**Task goal:** Restate word for word the entries below, starting with the line with "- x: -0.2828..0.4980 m" and continuing through the line with "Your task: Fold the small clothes". Include both of those lines and no others.

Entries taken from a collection
= Beginning of Section =

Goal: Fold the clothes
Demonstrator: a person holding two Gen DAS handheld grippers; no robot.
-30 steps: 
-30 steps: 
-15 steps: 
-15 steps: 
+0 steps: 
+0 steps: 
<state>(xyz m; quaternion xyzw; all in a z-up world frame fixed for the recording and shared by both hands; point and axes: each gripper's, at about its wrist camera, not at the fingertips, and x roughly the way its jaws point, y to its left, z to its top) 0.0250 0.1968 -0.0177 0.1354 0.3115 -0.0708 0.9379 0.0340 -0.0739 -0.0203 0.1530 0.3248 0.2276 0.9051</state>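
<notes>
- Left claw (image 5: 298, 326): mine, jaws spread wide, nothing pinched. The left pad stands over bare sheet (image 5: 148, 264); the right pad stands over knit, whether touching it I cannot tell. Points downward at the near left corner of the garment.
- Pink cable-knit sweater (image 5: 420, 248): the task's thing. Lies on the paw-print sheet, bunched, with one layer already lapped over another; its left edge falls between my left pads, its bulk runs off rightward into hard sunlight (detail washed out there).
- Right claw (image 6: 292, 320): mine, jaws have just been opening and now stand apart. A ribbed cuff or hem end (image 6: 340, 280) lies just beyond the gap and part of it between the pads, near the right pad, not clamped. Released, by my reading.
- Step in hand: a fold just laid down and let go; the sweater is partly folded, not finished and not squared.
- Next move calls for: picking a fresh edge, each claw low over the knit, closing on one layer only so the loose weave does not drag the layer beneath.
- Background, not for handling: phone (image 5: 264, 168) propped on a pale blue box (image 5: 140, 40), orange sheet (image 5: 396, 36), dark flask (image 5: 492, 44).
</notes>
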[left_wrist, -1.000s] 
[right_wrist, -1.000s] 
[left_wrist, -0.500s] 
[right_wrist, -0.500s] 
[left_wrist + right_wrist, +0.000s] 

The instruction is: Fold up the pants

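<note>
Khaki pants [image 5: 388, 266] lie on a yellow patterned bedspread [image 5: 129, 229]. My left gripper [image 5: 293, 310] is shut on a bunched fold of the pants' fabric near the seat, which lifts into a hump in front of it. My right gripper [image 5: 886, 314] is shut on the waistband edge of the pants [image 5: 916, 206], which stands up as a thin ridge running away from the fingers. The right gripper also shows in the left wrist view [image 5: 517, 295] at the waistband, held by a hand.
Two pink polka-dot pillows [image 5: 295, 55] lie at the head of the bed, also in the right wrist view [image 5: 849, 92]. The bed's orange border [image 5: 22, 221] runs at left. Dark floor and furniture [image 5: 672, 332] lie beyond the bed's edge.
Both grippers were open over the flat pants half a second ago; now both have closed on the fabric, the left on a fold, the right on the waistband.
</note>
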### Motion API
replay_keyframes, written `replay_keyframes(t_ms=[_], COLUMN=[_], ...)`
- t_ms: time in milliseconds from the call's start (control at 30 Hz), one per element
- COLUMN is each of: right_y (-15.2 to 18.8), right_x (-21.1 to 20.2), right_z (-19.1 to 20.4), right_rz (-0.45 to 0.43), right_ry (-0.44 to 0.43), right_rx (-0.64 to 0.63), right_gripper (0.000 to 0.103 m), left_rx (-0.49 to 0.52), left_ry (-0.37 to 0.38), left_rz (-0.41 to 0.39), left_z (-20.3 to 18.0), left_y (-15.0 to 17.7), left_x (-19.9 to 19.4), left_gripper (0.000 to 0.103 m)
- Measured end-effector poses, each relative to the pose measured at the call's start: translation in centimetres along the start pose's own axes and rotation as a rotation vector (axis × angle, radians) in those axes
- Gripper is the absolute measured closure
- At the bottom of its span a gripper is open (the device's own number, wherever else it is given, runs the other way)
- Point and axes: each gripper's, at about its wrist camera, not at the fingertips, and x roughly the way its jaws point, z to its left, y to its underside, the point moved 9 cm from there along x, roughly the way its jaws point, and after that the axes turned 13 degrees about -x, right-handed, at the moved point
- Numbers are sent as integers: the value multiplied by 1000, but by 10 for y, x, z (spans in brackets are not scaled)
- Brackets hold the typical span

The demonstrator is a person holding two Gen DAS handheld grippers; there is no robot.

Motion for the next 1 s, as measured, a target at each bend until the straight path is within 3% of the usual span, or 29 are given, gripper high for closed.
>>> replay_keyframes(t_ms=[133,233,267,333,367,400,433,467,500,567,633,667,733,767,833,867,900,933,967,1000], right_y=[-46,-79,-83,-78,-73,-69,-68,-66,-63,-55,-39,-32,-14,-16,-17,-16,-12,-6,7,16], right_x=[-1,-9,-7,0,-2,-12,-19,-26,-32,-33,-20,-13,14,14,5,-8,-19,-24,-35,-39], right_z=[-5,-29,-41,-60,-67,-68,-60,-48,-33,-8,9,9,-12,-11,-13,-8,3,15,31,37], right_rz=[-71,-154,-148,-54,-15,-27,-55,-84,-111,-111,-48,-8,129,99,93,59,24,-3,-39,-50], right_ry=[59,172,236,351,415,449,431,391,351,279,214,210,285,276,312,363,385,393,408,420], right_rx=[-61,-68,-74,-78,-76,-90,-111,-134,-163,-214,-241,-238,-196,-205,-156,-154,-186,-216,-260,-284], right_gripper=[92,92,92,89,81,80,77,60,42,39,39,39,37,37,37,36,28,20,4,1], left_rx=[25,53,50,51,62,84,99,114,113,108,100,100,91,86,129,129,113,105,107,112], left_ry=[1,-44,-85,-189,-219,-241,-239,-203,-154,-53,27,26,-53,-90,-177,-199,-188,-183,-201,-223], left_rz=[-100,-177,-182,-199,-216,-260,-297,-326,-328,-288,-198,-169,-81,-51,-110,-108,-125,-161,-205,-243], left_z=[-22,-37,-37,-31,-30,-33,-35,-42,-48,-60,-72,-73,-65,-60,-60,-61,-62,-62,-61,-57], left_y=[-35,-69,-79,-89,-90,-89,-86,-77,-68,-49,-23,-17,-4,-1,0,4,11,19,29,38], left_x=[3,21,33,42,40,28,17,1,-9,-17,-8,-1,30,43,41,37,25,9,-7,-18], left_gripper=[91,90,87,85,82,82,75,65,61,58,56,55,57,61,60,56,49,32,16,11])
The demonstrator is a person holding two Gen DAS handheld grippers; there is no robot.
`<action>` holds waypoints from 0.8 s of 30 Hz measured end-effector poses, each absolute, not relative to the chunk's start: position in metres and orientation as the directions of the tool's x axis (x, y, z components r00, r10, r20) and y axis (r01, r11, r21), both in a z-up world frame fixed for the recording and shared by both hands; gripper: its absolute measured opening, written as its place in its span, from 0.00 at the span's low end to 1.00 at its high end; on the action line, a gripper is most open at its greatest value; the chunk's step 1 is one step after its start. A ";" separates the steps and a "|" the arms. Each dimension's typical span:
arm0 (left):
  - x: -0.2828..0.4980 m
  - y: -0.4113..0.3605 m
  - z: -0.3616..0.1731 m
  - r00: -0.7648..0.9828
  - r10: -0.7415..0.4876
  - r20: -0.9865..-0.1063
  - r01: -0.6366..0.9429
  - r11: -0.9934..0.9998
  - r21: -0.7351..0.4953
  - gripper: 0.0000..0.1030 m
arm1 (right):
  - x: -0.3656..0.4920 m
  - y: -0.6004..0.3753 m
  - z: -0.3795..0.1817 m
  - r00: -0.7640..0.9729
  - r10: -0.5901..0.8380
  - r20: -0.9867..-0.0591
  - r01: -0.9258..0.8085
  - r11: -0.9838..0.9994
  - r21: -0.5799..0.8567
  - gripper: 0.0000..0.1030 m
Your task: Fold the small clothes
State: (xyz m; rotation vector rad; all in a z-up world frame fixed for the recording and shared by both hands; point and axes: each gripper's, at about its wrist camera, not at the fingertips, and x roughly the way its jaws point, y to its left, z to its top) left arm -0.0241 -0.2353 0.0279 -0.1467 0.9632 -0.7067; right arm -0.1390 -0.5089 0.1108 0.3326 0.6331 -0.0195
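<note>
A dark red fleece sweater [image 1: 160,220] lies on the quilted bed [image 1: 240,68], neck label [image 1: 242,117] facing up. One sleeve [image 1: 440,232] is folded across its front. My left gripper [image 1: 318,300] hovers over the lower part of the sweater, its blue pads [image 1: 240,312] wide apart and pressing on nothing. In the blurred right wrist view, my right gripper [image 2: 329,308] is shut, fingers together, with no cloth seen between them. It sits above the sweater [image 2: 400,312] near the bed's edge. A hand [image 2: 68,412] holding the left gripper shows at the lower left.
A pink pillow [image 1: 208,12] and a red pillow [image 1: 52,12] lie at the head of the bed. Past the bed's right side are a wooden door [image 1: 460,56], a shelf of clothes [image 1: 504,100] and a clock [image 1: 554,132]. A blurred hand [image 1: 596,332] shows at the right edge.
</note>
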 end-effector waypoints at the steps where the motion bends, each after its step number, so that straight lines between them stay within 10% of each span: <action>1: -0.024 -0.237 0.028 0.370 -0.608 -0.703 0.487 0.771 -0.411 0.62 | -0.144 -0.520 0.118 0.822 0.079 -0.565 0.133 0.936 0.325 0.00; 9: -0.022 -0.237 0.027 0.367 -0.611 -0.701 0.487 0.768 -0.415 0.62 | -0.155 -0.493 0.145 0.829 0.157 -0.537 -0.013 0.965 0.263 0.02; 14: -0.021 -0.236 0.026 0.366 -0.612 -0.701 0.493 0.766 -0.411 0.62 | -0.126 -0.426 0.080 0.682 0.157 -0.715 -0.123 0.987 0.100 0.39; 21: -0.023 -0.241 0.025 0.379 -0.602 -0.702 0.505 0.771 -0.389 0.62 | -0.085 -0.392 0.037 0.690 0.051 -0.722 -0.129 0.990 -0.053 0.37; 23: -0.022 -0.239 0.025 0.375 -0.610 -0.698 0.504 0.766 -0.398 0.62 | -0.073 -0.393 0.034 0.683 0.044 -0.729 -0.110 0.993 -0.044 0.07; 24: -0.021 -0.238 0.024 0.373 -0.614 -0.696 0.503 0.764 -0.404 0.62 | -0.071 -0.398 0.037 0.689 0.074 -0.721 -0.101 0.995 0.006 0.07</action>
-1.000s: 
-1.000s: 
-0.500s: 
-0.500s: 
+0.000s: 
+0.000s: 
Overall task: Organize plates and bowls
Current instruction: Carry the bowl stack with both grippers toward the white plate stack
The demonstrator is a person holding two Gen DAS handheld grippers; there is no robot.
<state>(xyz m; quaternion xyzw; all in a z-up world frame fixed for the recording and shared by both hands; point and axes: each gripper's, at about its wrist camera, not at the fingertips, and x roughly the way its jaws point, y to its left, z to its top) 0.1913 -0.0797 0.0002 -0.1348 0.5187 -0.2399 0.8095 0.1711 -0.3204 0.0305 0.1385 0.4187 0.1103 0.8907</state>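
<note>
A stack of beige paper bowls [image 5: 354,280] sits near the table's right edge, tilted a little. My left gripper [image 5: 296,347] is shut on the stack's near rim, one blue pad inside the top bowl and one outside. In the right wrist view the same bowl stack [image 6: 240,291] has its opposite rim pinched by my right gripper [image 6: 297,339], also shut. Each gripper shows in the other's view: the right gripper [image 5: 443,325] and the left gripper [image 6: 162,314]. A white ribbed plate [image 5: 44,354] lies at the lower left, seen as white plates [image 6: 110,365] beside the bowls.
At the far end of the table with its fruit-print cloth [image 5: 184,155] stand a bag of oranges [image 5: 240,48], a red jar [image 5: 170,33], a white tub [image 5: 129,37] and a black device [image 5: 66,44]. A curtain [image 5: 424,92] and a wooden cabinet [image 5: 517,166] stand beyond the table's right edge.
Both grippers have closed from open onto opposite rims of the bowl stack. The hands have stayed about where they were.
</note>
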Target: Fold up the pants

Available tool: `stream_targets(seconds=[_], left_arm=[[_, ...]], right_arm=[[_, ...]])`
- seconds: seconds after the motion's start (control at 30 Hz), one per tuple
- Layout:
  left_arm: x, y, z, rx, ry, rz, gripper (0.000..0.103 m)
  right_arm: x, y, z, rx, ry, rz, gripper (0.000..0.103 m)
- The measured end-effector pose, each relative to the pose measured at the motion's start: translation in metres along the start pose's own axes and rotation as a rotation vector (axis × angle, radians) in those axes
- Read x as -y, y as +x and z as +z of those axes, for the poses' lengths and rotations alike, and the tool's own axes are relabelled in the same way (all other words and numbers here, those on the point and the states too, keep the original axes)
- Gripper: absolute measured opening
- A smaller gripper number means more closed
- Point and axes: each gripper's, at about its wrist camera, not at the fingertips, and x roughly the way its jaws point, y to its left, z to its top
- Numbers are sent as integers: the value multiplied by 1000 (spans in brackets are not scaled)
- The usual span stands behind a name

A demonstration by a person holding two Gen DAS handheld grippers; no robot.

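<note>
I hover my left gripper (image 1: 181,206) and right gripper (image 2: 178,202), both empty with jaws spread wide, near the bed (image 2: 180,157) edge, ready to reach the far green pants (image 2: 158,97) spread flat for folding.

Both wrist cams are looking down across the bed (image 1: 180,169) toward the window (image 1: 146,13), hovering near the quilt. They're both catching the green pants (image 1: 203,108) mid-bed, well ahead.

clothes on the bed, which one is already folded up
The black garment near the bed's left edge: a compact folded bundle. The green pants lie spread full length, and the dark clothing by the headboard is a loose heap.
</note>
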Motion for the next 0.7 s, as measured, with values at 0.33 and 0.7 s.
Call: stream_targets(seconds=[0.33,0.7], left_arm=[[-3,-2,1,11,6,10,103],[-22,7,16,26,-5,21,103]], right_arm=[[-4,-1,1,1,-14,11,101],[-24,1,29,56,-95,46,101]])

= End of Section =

**Output:**
  - x: -0.2828..0.4980 m
  - y: -0.4113..0.3605 m
  - z: -0.3616..0.1731 m
  - r00: -0.7648..0.9828
  - r10: -0.7415..0.4876
  - r20: -0.9865..-0.1063
  - r01: -0.6366..0.9429
  - r11: -0.9934..0.9998
  - r21: -0.7351..0.4953
  - gripper: 0.0000..0.1030 m
arm1 (right):
  - x: -0.3656..0.4920 m
  - y: -0.6004..0.3753 m
  - z: -0.3795..0.1817 m
  - r00: -0.7640..0.9729
  - r10: -0.5901..0.8380
  - r20: -0.9867..-0.0591
  - r01: -0.9258..0.8085
  - r11: -0.9838..0.9994
  - r21: -0.5799..0.8567
  - gripper: 0.0000..0.1030 m
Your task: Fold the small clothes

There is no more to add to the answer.